Avianax chief operating officer Richard Glynn hopes to start selling the parvoONE antibody-based treatment - that is harvested from the yokes of goose eggs - for $75 a dose by next spring.
"I think there will be a lot of puppy owners who will be very happy," Glynn said.
The U.S. Department of Agriculture issued a conditional permit for the field trials that are taking place in sites in Missouri, North Dakota, Minnesota, Iowa, Texas, North Carolina and Arizona. Such permits are normally reserved for outbreaks or other dire situations, but this one passed muster because there's no product specifically targeted for parvovirus, said Jeremy Vrchota, Avianax's sales director and regulatory liaison.
Officials with the USDA's Animal and Plant Inspection Service did not respond to phone messages left by The Associated Press.
The company's path to puppy love began a decade ago after a mysterious disease - later found to be West Nile virus - spread among flocks at the South Dakota-based Schiltz Goose Farm, the largest goose producer in North America. Farm owners James and Richard Schiltz and Glynn, who was working for them, found researchers at the University of North Dakota who were interested in the project.
The group, led by Dr. David Bradley, the executive director of the Center of Research Excellence for Avian Therapeutics for Infectious Diseases at UND, discovered antibodies in the geese that they could purify and put back into other birds. The treatment worked.
"We went to the Mayo Clinic and they looked at all our work," Glynn said. "They called it a game-changing technology."
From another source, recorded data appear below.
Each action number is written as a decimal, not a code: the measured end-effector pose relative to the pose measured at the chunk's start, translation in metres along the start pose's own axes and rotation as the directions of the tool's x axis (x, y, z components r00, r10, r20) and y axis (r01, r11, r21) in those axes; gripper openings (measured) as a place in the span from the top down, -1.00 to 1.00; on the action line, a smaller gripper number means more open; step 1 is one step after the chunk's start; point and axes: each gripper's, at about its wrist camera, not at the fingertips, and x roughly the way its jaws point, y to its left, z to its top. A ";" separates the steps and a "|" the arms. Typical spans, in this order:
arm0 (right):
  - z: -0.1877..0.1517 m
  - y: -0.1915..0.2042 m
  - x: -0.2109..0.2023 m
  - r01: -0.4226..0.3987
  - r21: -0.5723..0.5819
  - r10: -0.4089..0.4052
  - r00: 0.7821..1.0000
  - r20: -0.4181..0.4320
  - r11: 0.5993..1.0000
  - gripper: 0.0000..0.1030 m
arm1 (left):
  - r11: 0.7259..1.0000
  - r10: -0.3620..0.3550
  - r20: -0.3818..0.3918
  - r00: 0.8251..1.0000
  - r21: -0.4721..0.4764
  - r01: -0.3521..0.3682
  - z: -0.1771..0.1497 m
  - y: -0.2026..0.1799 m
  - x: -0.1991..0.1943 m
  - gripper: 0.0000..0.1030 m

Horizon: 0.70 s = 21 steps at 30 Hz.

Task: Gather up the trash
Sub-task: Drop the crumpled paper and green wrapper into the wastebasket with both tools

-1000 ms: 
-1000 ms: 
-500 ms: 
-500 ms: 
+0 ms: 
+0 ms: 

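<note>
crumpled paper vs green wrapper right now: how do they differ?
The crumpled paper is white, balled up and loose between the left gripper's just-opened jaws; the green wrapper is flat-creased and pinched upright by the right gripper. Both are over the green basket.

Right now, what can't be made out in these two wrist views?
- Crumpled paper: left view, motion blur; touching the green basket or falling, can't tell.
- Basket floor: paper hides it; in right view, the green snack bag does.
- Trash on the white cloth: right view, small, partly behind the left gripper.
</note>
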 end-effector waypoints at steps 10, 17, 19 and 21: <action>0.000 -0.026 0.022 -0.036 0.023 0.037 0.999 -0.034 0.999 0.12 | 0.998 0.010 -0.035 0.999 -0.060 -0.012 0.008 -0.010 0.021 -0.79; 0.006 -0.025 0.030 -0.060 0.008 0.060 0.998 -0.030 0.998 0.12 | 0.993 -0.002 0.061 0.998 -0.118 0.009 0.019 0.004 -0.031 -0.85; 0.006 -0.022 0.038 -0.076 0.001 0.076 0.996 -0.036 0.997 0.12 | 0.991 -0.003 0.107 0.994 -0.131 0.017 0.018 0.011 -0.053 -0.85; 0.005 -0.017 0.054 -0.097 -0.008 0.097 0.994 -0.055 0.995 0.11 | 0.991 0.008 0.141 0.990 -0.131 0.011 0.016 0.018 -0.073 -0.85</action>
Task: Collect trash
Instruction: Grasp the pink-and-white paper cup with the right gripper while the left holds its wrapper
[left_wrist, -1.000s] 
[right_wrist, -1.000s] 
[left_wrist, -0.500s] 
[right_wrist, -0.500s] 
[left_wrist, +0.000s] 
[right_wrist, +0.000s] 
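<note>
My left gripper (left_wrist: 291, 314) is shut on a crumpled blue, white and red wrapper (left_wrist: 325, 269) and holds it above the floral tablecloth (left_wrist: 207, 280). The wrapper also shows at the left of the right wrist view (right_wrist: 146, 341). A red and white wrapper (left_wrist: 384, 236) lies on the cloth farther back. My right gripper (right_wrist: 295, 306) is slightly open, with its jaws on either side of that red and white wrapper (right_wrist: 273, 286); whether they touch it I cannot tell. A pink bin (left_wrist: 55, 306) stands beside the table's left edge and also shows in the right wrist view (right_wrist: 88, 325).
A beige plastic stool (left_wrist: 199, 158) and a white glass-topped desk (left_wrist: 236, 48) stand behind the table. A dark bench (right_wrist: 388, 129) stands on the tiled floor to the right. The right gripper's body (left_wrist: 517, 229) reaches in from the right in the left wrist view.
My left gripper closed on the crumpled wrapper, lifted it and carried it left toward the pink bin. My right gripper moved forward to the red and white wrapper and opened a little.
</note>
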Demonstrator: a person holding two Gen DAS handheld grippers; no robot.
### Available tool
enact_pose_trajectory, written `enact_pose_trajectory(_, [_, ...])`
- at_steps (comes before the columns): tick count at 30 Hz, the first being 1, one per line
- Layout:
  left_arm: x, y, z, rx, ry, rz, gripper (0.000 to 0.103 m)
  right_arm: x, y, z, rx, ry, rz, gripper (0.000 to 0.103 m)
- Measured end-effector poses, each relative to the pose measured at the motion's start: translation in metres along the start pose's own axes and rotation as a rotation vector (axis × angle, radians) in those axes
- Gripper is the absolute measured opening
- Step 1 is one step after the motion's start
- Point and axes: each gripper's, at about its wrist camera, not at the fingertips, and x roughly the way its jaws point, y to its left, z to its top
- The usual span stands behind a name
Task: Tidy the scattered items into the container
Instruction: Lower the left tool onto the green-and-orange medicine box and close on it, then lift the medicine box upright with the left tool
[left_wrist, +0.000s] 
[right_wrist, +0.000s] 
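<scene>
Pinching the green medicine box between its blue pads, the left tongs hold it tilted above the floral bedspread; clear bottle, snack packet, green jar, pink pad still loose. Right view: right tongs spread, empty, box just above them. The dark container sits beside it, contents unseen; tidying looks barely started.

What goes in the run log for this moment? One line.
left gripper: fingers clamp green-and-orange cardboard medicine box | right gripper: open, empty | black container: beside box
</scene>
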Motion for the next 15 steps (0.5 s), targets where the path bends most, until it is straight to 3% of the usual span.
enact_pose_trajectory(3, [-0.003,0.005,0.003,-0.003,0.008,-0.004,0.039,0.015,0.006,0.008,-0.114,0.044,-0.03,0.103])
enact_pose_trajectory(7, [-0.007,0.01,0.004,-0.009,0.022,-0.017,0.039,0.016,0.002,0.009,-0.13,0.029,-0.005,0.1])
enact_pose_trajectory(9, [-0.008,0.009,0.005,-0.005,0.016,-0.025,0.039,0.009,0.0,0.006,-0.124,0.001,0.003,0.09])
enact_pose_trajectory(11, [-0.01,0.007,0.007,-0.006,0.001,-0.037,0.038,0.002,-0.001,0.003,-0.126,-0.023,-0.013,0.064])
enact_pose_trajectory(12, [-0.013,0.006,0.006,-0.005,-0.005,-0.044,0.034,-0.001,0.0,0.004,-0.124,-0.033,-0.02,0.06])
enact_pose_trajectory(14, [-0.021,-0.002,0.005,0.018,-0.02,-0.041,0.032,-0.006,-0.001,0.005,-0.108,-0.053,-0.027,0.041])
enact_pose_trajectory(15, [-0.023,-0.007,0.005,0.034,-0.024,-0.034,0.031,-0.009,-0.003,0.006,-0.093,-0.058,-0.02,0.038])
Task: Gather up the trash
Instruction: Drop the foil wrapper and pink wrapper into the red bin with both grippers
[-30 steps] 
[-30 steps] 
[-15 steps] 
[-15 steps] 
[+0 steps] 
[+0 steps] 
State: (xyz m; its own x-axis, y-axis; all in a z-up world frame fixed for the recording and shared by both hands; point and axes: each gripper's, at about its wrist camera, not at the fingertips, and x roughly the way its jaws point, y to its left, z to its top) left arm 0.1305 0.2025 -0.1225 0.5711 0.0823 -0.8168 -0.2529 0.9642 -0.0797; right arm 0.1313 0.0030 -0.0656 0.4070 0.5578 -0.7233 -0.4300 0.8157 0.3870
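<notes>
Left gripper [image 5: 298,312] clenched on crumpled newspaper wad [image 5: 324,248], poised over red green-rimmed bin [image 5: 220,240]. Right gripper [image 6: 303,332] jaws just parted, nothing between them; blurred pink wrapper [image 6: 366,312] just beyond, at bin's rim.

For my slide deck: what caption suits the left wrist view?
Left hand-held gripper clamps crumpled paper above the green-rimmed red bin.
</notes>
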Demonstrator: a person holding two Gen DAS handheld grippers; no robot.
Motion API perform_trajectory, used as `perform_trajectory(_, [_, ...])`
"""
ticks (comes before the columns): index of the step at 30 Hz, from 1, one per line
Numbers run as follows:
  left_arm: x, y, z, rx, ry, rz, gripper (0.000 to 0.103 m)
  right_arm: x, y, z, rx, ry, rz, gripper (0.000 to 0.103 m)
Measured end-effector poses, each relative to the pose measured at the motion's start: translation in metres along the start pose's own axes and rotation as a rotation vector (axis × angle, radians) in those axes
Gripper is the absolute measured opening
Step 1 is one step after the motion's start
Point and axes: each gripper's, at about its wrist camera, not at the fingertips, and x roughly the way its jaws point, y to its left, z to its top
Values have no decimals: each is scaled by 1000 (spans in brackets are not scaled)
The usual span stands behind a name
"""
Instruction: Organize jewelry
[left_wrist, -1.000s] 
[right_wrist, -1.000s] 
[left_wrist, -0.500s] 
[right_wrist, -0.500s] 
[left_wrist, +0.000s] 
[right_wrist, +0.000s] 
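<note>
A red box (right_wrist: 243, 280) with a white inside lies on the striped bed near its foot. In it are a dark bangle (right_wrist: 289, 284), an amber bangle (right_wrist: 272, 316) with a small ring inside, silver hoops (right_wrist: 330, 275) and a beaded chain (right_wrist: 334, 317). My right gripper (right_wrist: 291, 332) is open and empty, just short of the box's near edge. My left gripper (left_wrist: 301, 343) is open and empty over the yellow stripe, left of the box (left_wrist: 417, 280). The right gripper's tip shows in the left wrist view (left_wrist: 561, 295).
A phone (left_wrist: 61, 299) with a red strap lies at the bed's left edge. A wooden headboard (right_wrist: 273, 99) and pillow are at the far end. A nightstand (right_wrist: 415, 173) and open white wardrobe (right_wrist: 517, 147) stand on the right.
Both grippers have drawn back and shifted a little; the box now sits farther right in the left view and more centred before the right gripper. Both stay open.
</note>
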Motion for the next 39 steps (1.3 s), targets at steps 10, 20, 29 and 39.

Avianax quickly found promising links between goose antibodies and treatments for other diseases, including rabies, dengue fever, avian flu and some cancers. Because they didn't have the money or time to explore testing for human diseases, the group set their sights on the veterinary market and eventually settled on saving puppies.
Treating parvovirus currently can cost, at a minimum, $500 for antibiotics, intravenous fluids, painkillers and stomach medicine and generally takes six days, said Dr. Darin Meulebroeck, chief medical officer for Avianax. The trials have shown the new drug can work quickly as two days, he said.
"We've lost a couple that have been so severe ... there's no drug that is going to treat 100 percent of everything," Meulebroeck said.
The tests run through November.
Glynn said Avianax has "stuck in there" with the help of key researchers and believes it is on the verge of saving human lives with a similar antibody- although it could take more than five years to reach the market. The U.S. Army is interested in using the technology for Andres virus, which has been found to lead to a fatal respiratory disease. Safety trials are scheduled in the next two years.
"We went from being goose herders from South Dakota to an antibody company," Glynn said. "And we're not done yet."